What you should do: Word-for-word transcription needed. Include every entry below but no pictures.

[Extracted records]
+ + +

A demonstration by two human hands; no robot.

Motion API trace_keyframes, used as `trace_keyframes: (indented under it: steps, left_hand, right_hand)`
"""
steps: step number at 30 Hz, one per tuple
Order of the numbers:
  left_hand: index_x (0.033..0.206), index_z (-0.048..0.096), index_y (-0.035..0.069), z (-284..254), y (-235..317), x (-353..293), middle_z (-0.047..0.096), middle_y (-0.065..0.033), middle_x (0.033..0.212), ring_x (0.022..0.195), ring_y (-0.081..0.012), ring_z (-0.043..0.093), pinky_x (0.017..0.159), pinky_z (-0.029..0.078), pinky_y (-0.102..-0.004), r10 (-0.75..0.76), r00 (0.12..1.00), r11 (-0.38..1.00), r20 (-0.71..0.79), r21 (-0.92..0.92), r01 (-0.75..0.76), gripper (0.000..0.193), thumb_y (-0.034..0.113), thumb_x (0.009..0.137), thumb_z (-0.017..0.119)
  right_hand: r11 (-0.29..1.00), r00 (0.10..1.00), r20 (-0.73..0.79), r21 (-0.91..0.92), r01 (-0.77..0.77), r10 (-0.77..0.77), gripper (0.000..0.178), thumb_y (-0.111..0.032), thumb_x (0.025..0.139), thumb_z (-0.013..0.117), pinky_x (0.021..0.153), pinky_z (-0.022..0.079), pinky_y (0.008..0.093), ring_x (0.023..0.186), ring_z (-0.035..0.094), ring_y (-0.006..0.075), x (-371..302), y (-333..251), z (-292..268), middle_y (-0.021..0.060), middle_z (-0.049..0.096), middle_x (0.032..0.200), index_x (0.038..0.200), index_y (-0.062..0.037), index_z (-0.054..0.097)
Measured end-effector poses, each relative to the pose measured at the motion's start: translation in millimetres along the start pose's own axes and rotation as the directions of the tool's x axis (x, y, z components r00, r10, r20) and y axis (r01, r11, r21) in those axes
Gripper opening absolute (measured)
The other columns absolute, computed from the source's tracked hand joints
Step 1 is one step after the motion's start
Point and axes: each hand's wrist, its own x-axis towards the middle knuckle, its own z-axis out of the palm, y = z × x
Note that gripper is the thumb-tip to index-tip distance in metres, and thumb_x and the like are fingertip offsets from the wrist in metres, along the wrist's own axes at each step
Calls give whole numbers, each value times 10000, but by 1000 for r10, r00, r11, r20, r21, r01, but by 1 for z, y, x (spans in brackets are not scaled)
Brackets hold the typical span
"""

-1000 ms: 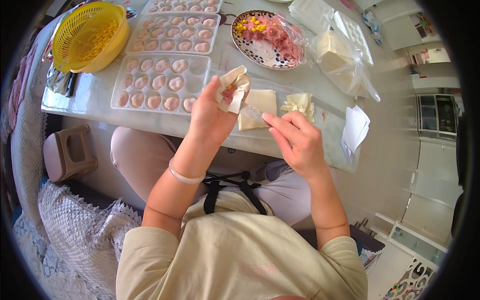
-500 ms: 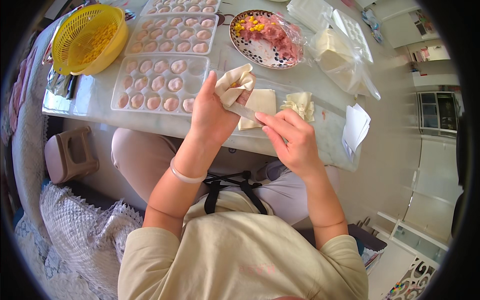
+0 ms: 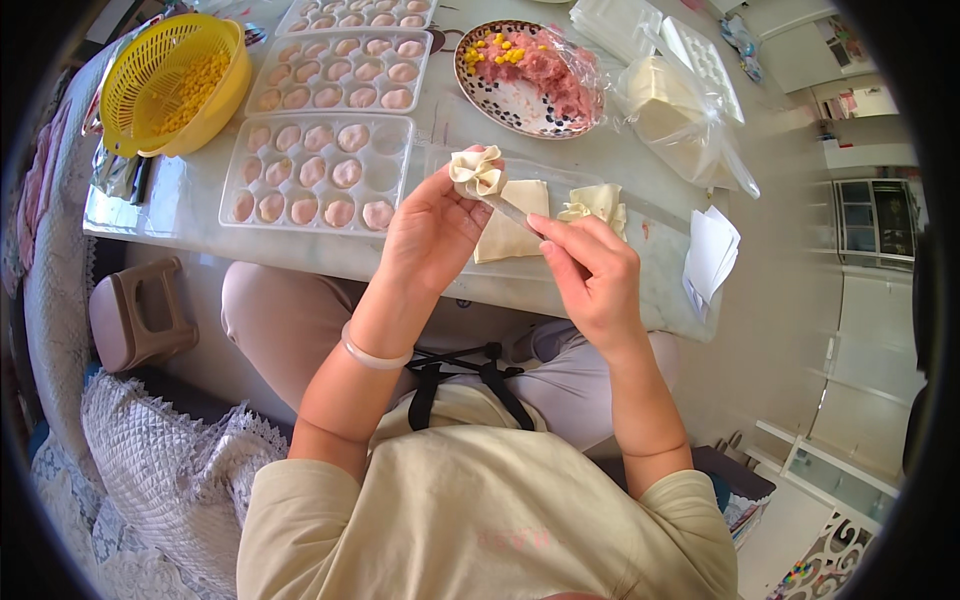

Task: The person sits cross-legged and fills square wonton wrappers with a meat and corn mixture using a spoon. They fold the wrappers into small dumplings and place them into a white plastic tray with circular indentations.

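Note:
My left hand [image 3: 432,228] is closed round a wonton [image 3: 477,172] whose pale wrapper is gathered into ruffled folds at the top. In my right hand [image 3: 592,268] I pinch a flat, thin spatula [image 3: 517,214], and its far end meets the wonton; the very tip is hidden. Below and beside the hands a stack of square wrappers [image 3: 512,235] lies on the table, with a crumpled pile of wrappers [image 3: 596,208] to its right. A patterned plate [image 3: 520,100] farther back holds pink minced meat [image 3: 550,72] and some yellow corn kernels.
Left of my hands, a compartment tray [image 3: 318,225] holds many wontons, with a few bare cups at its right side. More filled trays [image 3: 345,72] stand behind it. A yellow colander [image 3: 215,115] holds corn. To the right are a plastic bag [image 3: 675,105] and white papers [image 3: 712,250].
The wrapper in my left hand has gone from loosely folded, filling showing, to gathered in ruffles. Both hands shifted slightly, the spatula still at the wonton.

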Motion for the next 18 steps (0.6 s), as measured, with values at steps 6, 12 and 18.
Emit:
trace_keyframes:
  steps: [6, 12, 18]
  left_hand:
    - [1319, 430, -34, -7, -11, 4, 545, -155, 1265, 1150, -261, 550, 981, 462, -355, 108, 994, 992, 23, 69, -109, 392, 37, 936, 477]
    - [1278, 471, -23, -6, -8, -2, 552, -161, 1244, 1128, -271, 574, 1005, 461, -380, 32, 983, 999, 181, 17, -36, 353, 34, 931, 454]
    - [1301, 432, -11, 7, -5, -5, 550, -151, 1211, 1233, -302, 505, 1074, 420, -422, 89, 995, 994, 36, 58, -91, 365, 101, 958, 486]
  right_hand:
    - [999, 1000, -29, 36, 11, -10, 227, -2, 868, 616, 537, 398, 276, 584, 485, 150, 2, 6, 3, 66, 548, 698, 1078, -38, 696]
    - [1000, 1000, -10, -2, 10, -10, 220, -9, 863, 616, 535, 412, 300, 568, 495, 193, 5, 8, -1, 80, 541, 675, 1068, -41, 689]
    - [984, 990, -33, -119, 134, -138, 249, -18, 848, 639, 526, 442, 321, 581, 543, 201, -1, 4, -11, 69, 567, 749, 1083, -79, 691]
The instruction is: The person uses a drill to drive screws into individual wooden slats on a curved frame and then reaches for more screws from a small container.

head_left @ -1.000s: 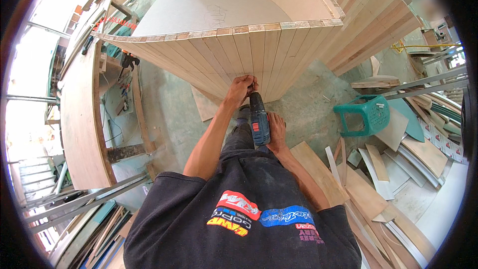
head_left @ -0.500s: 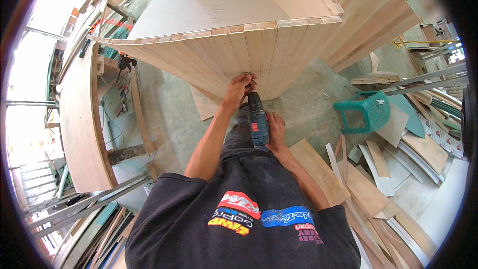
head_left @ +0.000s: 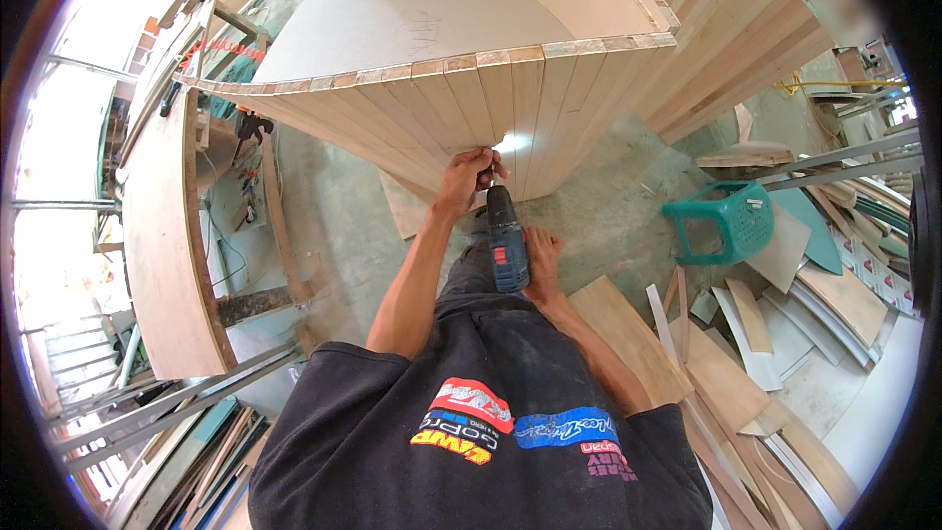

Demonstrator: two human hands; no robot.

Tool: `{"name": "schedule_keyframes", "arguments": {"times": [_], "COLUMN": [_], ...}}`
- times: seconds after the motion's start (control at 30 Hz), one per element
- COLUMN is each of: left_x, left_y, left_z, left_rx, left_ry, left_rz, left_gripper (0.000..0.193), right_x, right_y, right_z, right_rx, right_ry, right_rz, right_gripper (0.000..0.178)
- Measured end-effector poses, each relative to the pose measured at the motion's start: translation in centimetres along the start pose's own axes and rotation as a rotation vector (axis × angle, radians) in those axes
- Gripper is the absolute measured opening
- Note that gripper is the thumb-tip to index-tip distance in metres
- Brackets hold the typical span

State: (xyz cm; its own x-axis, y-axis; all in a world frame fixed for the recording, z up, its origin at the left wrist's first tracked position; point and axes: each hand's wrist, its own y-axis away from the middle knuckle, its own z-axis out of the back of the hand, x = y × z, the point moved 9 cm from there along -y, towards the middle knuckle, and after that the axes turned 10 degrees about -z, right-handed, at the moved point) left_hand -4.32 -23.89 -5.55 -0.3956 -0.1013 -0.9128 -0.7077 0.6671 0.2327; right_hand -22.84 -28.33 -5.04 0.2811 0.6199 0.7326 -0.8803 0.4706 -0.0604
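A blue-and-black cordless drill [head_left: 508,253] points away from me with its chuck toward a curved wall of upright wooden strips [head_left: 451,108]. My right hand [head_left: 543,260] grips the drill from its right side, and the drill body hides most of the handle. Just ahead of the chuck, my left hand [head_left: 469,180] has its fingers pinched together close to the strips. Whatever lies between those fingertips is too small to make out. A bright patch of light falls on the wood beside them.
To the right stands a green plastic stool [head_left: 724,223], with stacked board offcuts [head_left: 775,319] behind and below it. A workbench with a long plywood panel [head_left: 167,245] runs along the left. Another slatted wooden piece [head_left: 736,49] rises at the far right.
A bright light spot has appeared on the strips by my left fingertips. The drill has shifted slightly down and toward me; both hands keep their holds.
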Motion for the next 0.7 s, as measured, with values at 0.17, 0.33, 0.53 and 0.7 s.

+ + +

Answer for the task:
A demonstration by two human hands; no robot.

Motion API trace_keyframes, used as `trace_keyframes: (indented under it: steps, left_hand, right_hand)`
"""
steps: step number at 30 Hz, one per tuple
Order of the numbers:
  left_hand: index_x (0.033..0.206), index_z (-0.048..0.096), index_y (-0.035..0.069), z (-284..254), y (-235..317), x (-353..293), middle_z (-0.047..0.096), middle_y (-0.065..0.033), middle_x (0.033..0.212), ring_x (0.022..0.195), ring_y (-0.081..0.012), ring_z (-0.043..0.093), pinky_x (0.017..0.159), pinky_z (-0.029..0.078), pinky_y (-0.102..-0.004), r10 (-0.75..0.76), r00 (0.12..1.00), r11 (-0.38..1.00), r20 (-0.71..0.79), r21 (-0.92..0.92), r01 (-0.75..0.76), gripper (0.000..0.193), thumb_y (-0.034..0.113), thumb_x (0.009..0.137), thumb_z (-0.017..0.119)
  right_hand: r11 (-0.29..1.00), r00 (0.10..1.00), r20 (-0.73..0.79), r21 (-0.91..0.92), r01 (-0.77..0.77), r10 (-0.77..0.77), gripper (0.000..0.178), thumb_y (-0.111..0.032), thumb_x (0.025..0.139), thumb_z (-0.013..0.117), pinky_x (0.021..0.153), pinky_z (-0.022..0.079), pinky_y (0.008..0.093), ring_x (0.023..0.186), ring_z (-0.035..0.094), ring_y (-0.006..0.075), x (-371..302), y (-333..251), z (-292..268), middle_y (-0.021..0.060), middle_z (-0.049..0.096), middle_x (0.032..0.200), index_x (0.038..0.200), index_y (-0.062..0.037), index_z (-0.054..0.097)
Measured end-effector poses, each relative to the pose measured at the motion's start: translation in millimetres along the start pose's own axes and rotation as the directions of the tool's x axis (x, y, z components r00, r10, r20) and y axis (r01, r11, r21) in those axes
Gripper opening absolute (measured)
The other columns absolute, computed from the source's tracked hand joints
Step 1 is one step after the motion's start
Point and axes: each hand's wrist, its own x-axis towards the middle knuckle, its own z-axis out of the palm, y = z × x
Note that gripper is the thumb-tip to index-tip distance in metres, and thumb_x and the like are fingertip offsets from the wrist in metres, along the wrist's own axes at each step
Calls give whole numbers, each value times 10000, but by 1000 for r10, r00, r11, r20, r21, r01, but by 1 for z, y, x (spans in brackets are not scaled)
Brackets hold the typical span
"""

-1000 ms: 
-500 ms: 
+0 ms: 

Task: The person sits cross-legged and fills square wonton wrappers with a meat and corn mixture using a spoon. They fold the wrappers into small dumplings and place them into a white plastic tray with circular indentations.

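Note:
My left hand [image 3: 432,228] is closed round a wonton [image 3: 477,172] whose pale wrapper is gathered into ruffled folds at the top. In my right hand [image 3: 592,268] I pinch a flat, thin spatula [image 3: 517,214], and its far end meets the wonton; the very tip is hidden. Below and beside the hands a stack of square wrappers [image 3: 512,235] lies on the table, with a crumpled pile of wrappers [image 3: 596,208] to its right. A patterned plate [image 3: 520,100] farther back holds pink minced meat [image 3: 550,72] and some yellow corn kernels.
Left of my hands, a compartment tray [image 3: 318,225] holds many wontons, with a few bare cups at its right side. More filled trays [image 3: 345,72] stand behind it. A yellow colander [image 3: 215,115] holds corn. To the right are a plastic bag [image 3: 675,105] and white papers [image 3: 712,250].
The wrapper in my left hand has gone from loosely folded, filling showing, to gathered in ruffles. Both hands shifted slightly, the spatula still at the wonton.
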
Motion for the next 18 steps (0.6 s), as measured, with values at steps 6, 12 and 18.
Emit:
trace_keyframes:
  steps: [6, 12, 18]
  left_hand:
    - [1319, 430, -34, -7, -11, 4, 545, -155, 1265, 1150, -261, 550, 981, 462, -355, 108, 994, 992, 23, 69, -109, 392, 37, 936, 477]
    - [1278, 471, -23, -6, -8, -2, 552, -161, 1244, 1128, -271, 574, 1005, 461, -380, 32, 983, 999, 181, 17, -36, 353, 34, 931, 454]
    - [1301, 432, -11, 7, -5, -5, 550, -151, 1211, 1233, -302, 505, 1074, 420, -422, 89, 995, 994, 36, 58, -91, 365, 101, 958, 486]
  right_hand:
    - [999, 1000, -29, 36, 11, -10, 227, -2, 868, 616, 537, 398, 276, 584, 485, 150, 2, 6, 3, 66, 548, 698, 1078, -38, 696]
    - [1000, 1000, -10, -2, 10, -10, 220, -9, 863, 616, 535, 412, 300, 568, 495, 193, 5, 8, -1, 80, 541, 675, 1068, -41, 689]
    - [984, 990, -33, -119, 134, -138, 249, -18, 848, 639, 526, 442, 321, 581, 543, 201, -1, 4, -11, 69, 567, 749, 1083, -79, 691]
The instruction is: The person uses a drill to drive screws into individual wooden slats on a curved frame and then reaches for more screws from a small container.

head_left @ -1.000s: 
head_left @ -0.500s: 
head_left @ +0.000s: 

Demonstrator: two human hands; no robot.

Tool: `{"name": "schedule_keyframes", "arguments": {"times": [_], "COLUMN": [_], ...}}`
- times: seconds after the motion's start (control at 30 Hz), one per element
- COLUMN is each of: left_x, left_y, left_z, left_rx, left_ry, left_rz, left_gripper (0.000..0.193), right_x, right_y, right_z, right_rx, right_ry, right_rz, right_gripper (0.000..0.178)
- Measured end-effector poses, each relative to the pose measured at the motion's start: translation in centimetres along the start pose's own axes and rotation as a rotation vector (axis × angle, radians) in those axes
- Gripper is the absolute measured opening
- Note that gripper is the thumb-tip to index-tip distance in metres
- Brackets hold the typical span

State: (xyz cm; its own x-axis, y-axis; all in a world frame fixed for the recording, z up, its origin at the left wrist's first tracked position; point and axes: each hand's wrist, its own y-axis away from the middle knuckle, its own z-axis out of the back of the hand, x = y × z, the point moved 9 cm from there along -y, towards the middle knuckle, and after that the axes turned 10 degrees about -z, right-handed, at the moved point) left_hand -4.32 -23.89 -5.55 -0.3956 -0.1013 -0.9128 -0.7077 0.6671 0.2327; right_hand -22.84 -28.33 -5.04 0.2811 0.6199 0.7326 -0.8803 0.4706 -0.0604
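A blue-and-black cordless drill [head_left: 508,253] points away from me with its chuck toward a curved wall of upright wooden strips [head_left: 451,108]. My right hand [head_left: 543,260] grips the drill from its right side, and the drill body hides most of the handle. Just ahead of the chuck, my left hand [head_left: 469,180] has its fingers pinched together close to the strips. Whatever lies between those fingertips is too small to make out. A bright patch of light falls on the wood beside them.
To the right stands a green plastic stool [head_left: 724,223], with stacked board offcuts [head_left: 775,319] behind and below it. A workbench with a long plywood panel [head_left: 167,245] runs along the left. Another slatted wooden piece [head_left: 736,49] rises at the far right.
A bright light spot has appeared on the strips by my left fingertips. The drill has shifted slightly down and toward me; both hands keep their holds.
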Motion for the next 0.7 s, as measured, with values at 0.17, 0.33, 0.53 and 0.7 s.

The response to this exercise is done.